» Exercise objective
Once the line holding "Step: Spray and" is found in the entries below, restate it and each line after it word for word, with no pictures.

(Data extracted from a collection)
----------

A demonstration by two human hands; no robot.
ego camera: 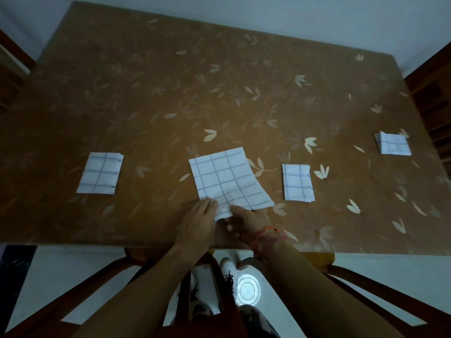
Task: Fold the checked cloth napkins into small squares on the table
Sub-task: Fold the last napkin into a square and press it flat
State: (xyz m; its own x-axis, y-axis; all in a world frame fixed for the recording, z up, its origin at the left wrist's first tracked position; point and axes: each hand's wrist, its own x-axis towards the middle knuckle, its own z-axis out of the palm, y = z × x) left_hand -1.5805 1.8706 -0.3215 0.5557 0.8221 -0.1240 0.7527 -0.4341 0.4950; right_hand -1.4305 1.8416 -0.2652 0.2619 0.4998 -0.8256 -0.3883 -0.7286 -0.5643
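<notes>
Centre napkin (227, 179) near corner is pinched by right hand (249, 222), pressed by flat left hand (197, 224); folding toward bench (170, 81) far edge is judged needed next.

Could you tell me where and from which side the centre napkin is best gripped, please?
Probably its near-left corner, approached from the near table edge. The centre napkin lies flat and skewed, but that corner is creased and raised off the table, where the right hand pinches it and the left hand rests on it.

Four checked napkins (100, 174) (229, 179) (297, 182) (394, 143), two hands (197, 223) (249, 220), one table (170, 81).
</notes>
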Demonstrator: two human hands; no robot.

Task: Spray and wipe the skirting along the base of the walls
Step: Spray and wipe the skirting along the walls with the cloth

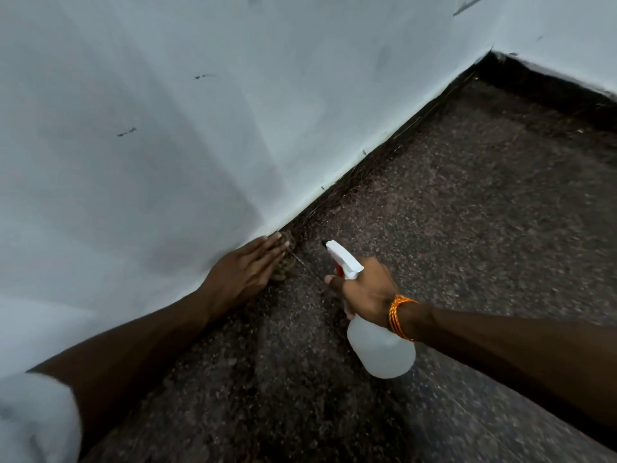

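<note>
Dim bluish light, soft blur, wide-angle bending at edges

We record:
- wall (167, 111): smooth matt paint, scuffed with dark marks
- floor (467, 212): speckled stone, grainy, faint sheen
- skirting (541, 86): dark, rough-looking stone
- spray bottle (380, 349): frosted translucent plastic body, opaque white plastic head
- cloth (287, 243): coarse fabric
- wrist cord (399, 315): twisted orange thread

The left hand (248, 267) lies flat with fingers straight and together, pressing a cloth (286, 243), forearm stretched forward, while the right hand (365, 290), just beside it, curls round the neck of a spray bottle (380, 349), index finger extended.
</note>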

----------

» Exercise output
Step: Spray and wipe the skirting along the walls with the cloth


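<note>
Dim bluish light, soft blur, wide-angle bending at edges

We record:
- wall (167, 111): smooth matt paint, scuffed with dark marks
- floor (467, 212): speckled stone, grainy, faint sheen
- skirting (541, 86): dark, rough-looking stone
- spray bottle (380, 349): frosted translucent plastic body, opaque white plastic head
- cloth (287, 243): coarse fabric
- wrist cord (399, 315): twisted orange thread

The left hand (248, 267) lies flat with fingers straight and together, pressing a cloth (286, 243), forearm stretched forward, while the right hand (365, 290), just beside it, curls round the neck of a spray bottle (380, 349), index finger extended.
</note>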

Work on this exercise is finished.